「アッ、聞こえます。エッ、本当ですか」
 55歳の男性が半信半疑の面持ちで、うれしそうに立っています。

 「もう3週間程、右耳がつまっています。薬を飲んでいるのですが良くなりません」
と、困ったような表情で来院しました。右耳をみると、鼓膜の裏側(中耳腔)に滲出液が溜まっているのが見られます。
 「滲出性中耳炎です。すぐに聞こえるようにしますのでお待ち下さい」
 「先生、左側の耳は全然聞こえません。鼓膜に穴が開いているのです。

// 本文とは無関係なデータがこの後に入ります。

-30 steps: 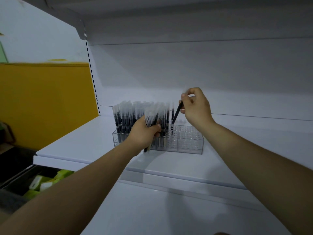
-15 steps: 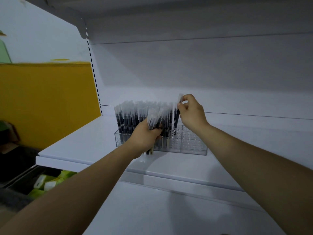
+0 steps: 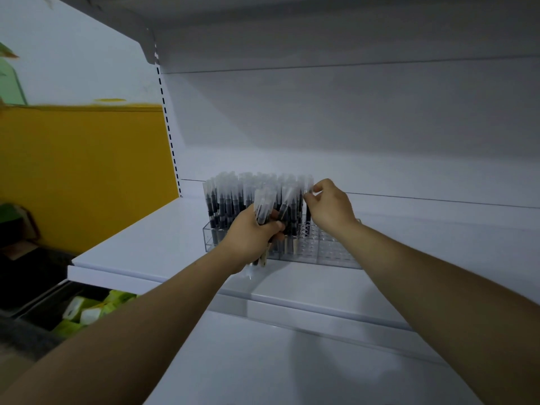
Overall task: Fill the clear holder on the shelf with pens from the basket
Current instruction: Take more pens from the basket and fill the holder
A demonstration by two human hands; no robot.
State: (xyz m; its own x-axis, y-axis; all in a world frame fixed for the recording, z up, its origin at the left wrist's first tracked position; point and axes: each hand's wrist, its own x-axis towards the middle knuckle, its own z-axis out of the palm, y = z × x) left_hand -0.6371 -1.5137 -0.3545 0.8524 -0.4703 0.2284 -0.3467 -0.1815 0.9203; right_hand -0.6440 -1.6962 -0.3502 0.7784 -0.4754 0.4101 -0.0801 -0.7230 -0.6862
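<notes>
To our left we see a wall (image 3: pixel 81 176) painted deep yellow below and pale above, with a green painted shape (image 3: pixel 11 80) at its far left edge. Beside the wall, a white upright strip (image 3: pixel 168 127) carries a row of dark slots running down it. Ahead of us stands a plain white back panel (image 3: pixel 350 118) under a higher board (image 3: pixel 292 21), both dimly lit, while low on the left a dark bin (image 3: pixel 43 302) holds green and white packets (image 3: pixel 87 311), next to a wide white lower surface (image 3: pixel 277 361).
</notes>
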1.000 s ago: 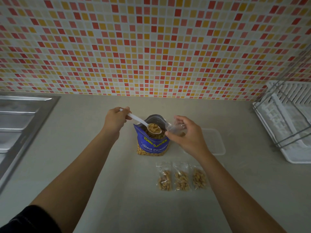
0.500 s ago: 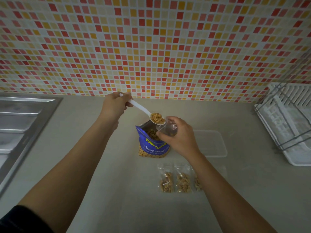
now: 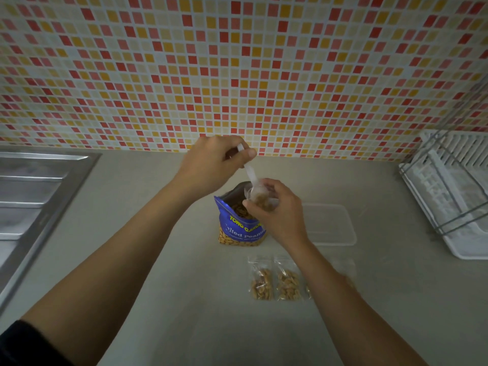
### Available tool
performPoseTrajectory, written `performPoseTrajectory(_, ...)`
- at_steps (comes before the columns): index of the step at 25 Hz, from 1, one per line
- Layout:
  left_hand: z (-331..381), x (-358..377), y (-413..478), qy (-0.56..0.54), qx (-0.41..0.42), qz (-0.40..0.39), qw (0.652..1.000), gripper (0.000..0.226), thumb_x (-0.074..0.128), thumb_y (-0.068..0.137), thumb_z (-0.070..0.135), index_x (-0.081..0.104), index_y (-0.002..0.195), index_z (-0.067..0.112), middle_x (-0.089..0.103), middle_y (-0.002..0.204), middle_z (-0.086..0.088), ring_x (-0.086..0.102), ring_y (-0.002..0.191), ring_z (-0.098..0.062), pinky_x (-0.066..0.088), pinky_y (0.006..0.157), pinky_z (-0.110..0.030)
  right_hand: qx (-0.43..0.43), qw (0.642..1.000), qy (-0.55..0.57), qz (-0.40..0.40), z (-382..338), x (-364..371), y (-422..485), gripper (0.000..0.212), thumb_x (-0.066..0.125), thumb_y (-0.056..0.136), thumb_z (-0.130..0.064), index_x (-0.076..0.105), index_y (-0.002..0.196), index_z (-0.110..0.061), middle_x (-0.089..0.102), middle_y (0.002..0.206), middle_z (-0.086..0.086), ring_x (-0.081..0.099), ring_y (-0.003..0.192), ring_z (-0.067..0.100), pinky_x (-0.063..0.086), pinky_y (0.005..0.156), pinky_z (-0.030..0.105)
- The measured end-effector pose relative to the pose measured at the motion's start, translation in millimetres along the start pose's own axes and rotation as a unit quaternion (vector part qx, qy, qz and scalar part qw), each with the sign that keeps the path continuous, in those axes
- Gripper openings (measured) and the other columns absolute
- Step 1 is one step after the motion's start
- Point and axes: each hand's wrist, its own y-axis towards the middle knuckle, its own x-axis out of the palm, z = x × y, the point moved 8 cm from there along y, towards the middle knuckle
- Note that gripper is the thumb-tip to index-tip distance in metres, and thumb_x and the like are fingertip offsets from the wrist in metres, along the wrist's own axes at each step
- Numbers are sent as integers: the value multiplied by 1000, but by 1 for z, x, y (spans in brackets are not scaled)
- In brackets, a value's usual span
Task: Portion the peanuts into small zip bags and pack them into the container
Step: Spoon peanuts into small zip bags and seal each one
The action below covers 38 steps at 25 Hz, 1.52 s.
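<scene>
Peanuts already portioned lay nearest, in filled zip bags point(image 3: 274, 282) side by side on the surface point(image 3: 184, 299). Beyond them the right hand point(image 3: 274, 210) pinched a small open zip bag point(image 3: 260, 198) over the blue peanut pouch point(image 3: 241, 220), likely so strays would fall back in. The left hand point(image 3: 211, 162) gripped a white spoon point(image 3: 249, 175), tipped into that bag; the clear container point(image 3: 330, 224) waited empty beside the pouch.

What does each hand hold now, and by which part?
The left hand holds the white plastic spoon by the end of its handle. The right hand holds a small zip bag near its open mouth, around the spoon's bowl.
</scene>
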Motion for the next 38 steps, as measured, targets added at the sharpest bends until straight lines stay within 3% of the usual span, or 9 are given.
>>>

もう30年以上になります」
 左耳をみると、鼓膜が内側に陥没し、ほとんど下方の側の骨壁と癒着し、わずかに上の方に隙間があり、ここに滲出液が溜まっています。一見したところ鼓膜に穴が開いているように見えます。鼓膜に穴が開いているといわれてもおかしくない状態です。

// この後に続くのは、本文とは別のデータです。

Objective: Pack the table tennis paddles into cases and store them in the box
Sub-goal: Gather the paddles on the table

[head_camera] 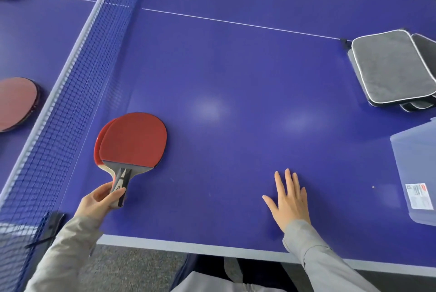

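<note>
You are looking at a blue tabletop (236, 79) with a thin white line (236, 23) across it. A blue net (77, 74) with a pale top band crosses it on your left. Grey carpet (132, 265) shows below the near edge.

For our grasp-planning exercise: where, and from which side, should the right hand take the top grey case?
Pinch the top grey case by its left edge, coming from the left: it lies flat atop the stack, and that edge faces the right hand across bare table.
</note>
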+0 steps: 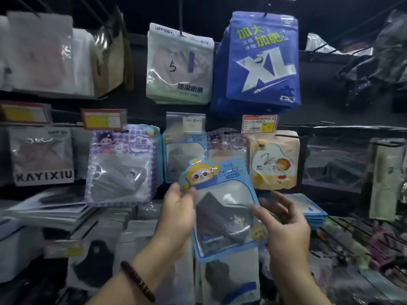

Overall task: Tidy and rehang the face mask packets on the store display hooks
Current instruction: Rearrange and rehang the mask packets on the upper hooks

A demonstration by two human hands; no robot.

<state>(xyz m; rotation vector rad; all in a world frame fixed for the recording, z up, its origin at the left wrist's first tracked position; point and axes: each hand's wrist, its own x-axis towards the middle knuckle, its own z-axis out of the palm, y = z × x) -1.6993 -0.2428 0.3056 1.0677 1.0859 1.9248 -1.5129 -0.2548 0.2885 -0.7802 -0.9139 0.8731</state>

 「左耳も多分聞こえるようにできると思いますが、マアやってみましょう」と、言ってから治療を行いました。両耳とも十分に鼓膜に麻酔をかけた後、まず右側を鼓膜切開し、貯留液を吸引しました。切開口に換気用の小さいチューブを挿入して、処置は終了です。次に左耳も同様に切開、吸引を行いましたが、鼓膜と骨壁との癒着が強く、鼓膜は半分程しか浮き上がってきません。一応換気用チューブを挿入しておきました。

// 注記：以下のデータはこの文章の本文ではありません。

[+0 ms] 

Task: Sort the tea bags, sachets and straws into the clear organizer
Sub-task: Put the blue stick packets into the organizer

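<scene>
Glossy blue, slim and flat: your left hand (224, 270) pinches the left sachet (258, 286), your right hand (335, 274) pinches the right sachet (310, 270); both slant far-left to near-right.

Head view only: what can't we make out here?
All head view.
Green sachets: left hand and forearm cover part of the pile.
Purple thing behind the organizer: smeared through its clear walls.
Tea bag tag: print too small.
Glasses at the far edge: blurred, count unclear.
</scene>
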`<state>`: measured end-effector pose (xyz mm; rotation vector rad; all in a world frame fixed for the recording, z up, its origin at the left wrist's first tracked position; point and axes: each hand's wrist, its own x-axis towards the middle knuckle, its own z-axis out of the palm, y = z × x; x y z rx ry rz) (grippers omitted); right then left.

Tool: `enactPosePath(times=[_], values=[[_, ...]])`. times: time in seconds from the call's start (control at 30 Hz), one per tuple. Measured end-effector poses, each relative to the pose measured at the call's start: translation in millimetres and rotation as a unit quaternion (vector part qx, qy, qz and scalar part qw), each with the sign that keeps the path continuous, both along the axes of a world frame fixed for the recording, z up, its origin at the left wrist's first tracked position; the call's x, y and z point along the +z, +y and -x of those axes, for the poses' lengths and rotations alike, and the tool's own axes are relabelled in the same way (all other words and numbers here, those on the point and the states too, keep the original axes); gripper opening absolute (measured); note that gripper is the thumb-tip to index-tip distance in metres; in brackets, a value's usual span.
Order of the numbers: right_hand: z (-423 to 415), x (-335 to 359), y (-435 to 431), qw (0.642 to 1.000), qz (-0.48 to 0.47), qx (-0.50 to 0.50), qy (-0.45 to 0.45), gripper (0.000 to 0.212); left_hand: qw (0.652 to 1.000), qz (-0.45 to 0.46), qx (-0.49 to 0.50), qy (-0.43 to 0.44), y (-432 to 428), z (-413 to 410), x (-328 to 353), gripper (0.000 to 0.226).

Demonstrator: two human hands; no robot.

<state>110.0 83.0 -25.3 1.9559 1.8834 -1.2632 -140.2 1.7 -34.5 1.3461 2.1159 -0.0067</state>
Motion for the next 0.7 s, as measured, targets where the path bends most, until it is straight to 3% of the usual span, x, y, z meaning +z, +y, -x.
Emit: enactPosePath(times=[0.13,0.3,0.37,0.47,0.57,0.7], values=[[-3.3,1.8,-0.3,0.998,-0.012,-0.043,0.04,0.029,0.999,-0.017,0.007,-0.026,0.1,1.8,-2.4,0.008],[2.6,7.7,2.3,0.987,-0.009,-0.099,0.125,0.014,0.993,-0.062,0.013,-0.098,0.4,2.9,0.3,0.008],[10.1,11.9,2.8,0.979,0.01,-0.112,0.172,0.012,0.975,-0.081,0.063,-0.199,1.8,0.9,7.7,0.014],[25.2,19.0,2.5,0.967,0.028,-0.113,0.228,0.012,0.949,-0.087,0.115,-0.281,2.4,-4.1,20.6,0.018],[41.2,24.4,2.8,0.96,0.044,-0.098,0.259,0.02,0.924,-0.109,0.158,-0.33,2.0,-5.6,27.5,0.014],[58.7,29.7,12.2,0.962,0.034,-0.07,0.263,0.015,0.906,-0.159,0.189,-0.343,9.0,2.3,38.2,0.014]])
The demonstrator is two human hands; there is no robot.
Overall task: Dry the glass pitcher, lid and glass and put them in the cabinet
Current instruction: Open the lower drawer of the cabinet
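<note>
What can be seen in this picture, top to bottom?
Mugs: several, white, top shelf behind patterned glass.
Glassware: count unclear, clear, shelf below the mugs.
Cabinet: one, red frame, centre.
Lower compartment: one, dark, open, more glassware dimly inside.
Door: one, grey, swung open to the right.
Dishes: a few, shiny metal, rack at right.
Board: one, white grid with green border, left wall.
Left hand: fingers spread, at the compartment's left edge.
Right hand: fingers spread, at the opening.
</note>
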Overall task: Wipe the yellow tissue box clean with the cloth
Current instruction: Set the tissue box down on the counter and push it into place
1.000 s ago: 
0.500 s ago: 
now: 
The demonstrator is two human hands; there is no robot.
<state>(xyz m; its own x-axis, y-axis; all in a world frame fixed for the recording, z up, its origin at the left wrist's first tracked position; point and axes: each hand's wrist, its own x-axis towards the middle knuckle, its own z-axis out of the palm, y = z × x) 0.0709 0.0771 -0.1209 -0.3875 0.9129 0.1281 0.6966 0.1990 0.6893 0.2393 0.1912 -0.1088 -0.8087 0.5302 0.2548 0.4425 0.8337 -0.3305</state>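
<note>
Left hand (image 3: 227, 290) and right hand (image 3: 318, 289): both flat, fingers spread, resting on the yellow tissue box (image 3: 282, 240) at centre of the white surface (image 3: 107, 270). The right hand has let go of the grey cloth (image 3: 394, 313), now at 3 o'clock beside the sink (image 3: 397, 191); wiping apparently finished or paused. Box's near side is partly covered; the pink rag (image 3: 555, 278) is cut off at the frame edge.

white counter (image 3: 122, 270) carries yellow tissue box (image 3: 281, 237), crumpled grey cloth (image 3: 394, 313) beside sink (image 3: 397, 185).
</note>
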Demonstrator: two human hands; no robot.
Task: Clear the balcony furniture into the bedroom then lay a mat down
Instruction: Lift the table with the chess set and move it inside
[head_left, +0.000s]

 「どうでしょうか。聞こえますか」と、半ば自信なく聞いてみました。
 「アッ、聞こえます。エッ、本当ですか。30年以上も左側は聞こえなかったのに。イヤー、聞こえます。聞こえます。両方とも聞こえます」
 聴力検査では右側は30dBが15dBに、左側は60dBが25dBに改善されていました。私も大変うれしくなりました。
 滲出性中耳炎は、薬で治す方法もありますが、耳に貯留液があれば、耳閉感や耳鳴りが生じます。この不快さから少しでも早く解放させてあげたいと私は思います。「早期排液、早期乾燥」が私のモットーです。これには換気用チューブの挿入が一番です。
 癒着性中耳炎は、よくみないと慢性中耳炎の鼓膜穿孔と間違うことがあり、注意が必要です。これも滲出性中耳炎と同様の処置で聴力の改善が得られることがあります。
聞こえないとあきらめていた耳も、意外と治ることもあるものです。時々は耳鼻科でよく診てもらってはいかがでしょうか。